In the listing that follows, count the lines that include "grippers", and answer with the total alone.

Source data
══════════

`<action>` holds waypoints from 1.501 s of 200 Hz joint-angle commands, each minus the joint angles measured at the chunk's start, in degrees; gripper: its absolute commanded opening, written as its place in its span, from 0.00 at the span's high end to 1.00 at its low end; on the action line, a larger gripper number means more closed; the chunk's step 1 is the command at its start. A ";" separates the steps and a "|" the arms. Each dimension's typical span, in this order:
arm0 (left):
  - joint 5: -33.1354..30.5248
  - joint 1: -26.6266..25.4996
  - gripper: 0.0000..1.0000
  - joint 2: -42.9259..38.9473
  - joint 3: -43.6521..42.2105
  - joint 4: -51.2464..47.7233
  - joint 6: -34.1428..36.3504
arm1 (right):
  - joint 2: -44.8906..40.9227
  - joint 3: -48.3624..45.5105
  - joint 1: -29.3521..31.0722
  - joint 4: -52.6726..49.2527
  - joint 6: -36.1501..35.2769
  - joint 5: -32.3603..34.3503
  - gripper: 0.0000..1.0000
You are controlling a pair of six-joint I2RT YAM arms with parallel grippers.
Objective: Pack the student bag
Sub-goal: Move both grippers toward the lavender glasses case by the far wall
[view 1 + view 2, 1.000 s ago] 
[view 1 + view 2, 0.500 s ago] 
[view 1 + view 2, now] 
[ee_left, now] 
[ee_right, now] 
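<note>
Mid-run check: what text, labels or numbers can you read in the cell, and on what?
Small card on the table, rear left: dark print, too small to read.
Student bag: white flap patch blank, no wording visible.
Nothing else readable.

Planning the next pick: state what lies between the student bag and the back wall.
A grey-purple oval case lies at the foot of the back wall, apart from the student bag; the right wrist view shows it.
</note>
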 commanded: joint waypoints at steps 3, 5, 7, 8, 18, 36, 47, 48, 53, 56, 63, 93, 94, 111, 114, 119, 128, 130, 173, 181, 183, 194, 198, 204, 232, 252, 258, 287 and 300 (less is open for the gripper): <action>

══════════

Solution
2